The citation graph is now extracted through the public CELLAR SPARQL endpoint. Legacy EUR-Lex SOAP webservice support is kept only for validation tests and is not part of the production path anymore.

Data Sources By Type

Need Source
Base corpus metadata CELLAR SPARQL
Citation edges (citing, cited_by) CELLAR SPARQL
Sector 6 full text and structured metadata InfoCuria
Sector 8 full text and summaries CELLAR RDF + downloadable item manifestations
Legacy citation comparison only EUR-Lex SOAP webservice

Quick Start

1. Fetch Base CELLAR Metadata

import cellar_extractor as cell

df = cell.get_cellar(
    save=False,
    file_format="csv",
    sd="2025-01-01",
    ed="2025-01-31T23:59:59",
    max_ecli=100,
)

Returns a dataframe with base metadata such as CELEX, ECLI, type, dates, and subject-matter-related fields.
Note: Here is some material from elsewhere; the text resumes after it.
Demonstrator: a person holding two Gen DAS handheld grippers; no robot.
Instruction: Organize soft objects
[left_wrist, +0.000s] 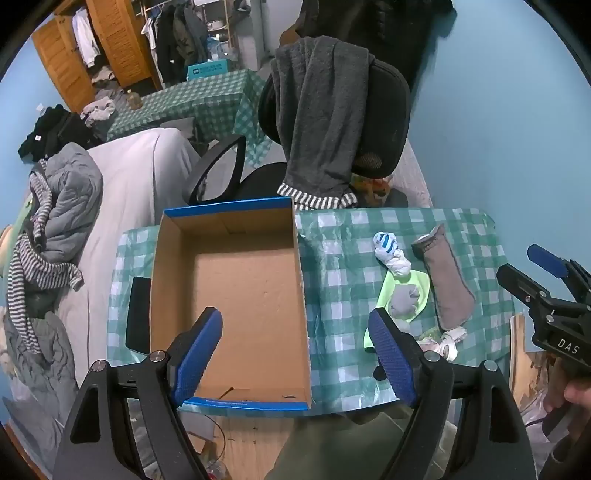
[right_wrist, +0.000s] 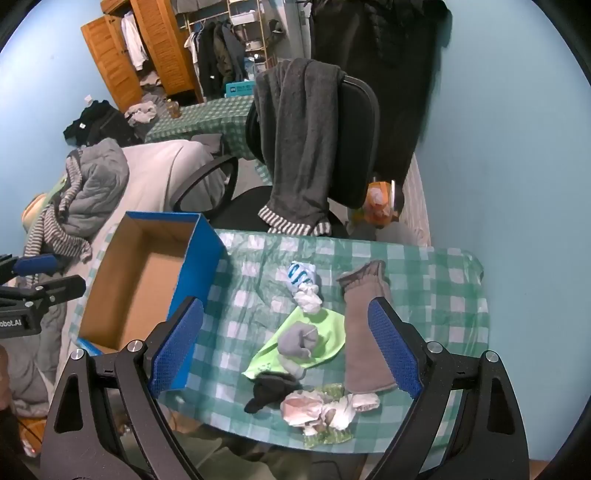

You can also save explicitly to a custom path instead of the default data/ location:

cell.get_cellar(
    save=True,
    file_format="csv",
    sd="2025-01-01",
    ed="2025-01-31T23:59:59",
    output_path="exports/cellar_january.csv",
)

2. Fetch The Enriched Dataset

import cellar_extractor as cell

extra_df, fulltext = cell.get_cellar_extra(
    save=False,
    sd="2025-01-01",
    ed="2025-01-31T23:59:59",
    max_ecli=100,
    threads=4,
)

Returns:

  • extra_df: enriched dataframe
  • fulltext: list of JSON rows containing extracted text and provenance

You can independently control where the enriched CSV and fulltext JSON are written:

cell.get_cellar_extra(
    save=True,
    sd="2025-01-01",
    ed="2025-01-31T23:59:59",
    metadata_output_path="exports/cellar_extra.csv",
    fulltext_output_path="exports/cellar_fulltext.json",
    threads=4,
)

3. Build A Citation Graph

import cellar_extractor as cell

nodes, edges = cell.get_nodes_and_edges_lists(extra_df, only_local=True)

only_local=True keeps only edges whose target CELEX is also present in extra_df.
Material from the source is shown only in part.